• _Data_
··········
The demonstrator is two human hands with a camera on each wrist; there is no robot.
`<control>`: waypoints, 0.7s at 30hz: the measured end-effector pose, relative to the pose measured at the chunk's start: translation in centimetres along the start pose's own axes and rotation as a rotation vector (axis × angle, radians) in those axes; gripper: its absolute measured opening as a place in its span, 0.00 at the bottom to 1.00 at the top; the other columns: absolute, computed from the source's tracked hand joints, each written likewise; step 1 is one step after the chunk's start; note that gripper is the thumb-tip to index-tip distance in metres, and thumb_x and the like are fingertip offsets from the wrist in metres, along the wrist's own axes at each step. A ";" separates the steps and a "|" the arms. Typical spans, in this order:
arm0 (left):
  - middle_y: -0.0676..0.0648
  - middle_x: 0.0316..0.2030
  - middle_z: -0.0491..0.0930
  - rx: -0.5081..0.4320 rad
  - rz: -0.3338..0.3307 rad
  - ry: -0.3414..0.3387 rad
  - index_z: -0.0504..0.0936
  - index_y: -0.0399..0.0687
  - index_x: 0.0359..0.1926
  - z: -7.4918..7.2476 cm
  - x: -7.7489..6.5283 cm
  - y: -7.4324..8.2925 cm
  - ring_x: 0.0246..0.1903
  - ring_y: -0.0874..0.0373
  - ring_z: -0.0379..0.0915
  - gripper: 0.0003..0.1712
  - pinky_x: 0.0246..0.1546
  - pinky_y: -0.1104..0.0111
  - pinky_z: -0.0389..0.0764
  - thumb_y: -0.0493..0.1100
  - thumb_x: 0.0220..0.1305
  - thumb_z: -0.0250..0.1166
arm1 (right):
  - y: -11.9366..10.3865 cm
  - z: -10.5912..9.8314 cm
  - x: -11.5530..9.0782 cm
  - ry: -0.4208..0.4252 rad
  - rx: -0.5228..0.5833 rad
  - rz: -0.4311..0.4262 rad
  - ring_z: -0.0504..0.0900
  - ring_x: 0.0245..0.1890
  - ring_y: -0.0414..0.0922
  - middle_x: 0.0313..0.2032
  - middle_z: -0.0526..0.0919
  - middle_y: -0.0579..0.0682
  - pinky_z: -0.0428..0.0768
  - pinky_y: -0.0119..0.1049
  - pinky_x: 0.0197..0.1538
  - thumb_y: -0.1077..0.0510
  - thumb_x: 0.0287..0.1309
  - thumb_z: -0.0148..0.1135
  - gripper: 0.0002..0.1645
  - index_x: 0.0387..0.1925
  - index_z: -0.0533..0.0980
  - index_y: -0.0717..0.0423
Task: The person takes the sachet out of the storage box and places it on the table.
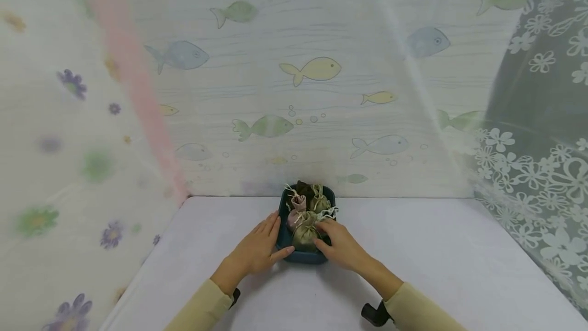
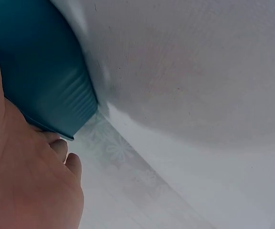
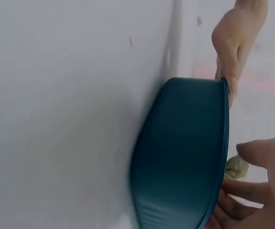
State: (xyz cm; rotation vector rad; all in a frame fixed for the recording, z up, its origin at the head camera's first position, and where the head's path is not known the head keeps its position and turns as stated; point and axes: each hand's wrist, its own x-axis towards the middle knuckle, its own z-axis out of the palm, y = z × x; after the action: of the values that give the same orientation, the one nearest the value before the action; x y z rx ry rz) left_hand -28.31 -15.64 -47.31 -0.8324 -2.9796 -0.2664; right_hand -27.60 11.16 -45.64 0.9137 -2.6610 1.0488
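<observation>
A dark teal plastic basin [image 1: 307, 258] stands on the white-covered table, filled with small drawstring pouches. Nearest the front sits a shiny green pouch [image 1: 305, 238]; behind it are a pink pouch [image 1: 297, 207], another green pouch [image 1: 320, 202] and a dark brown one [image 1: 304, 189]. My left hand [image 1: 257, 249] rests along the basin's left rim, fingers stretched out, thumb on the near edge. Over the right rim reaches my right hand [image 1: 342, 244], its thumb and fingers around the right side of the front green pouch. In the right wrist view the basin wall hides several fingertips.
A white cloth [image 1: 211, 218] covers the table. Behind it hangs a sheer curtain [image 1: 317, 162] printed with fish, close to the basin's far end. Flowered curtains hang on both sides. Dark wrist mounts [image 1: 375, 314] sit at the sleeves.
</observation>
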 end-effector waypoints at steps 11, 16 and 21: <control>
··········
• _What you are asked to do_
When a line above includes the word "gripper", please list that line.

• _Response to this task_
`<control>`: waypoints, 0.7s at 30hz: the measured end-effector pose, relative to the pose measured at the chunk's start: translation in centimetres along the start pose's own axes and rotation as a rotation vector (axis × angle, radians) in those axes; gripper: its absolute measured opening as a place in its span, 0.00 at the bottom to 1.00 at the top; the other columns: absolute, computed from the source's tracked hand joints, each written likewise; step 1 is one step after the chunk's start; note that gripper is the thumb-tip to index-tip distance in metres, and thumb_x and the like are fingertip offsets from the wrist in metres, along the wrist's own axes at each step. A ";" separates the steps and a "|" the arms. Typical spans, in this order:
  - gripper: 0.0003..0.1712
  - gripper: 0.0002..0.1645

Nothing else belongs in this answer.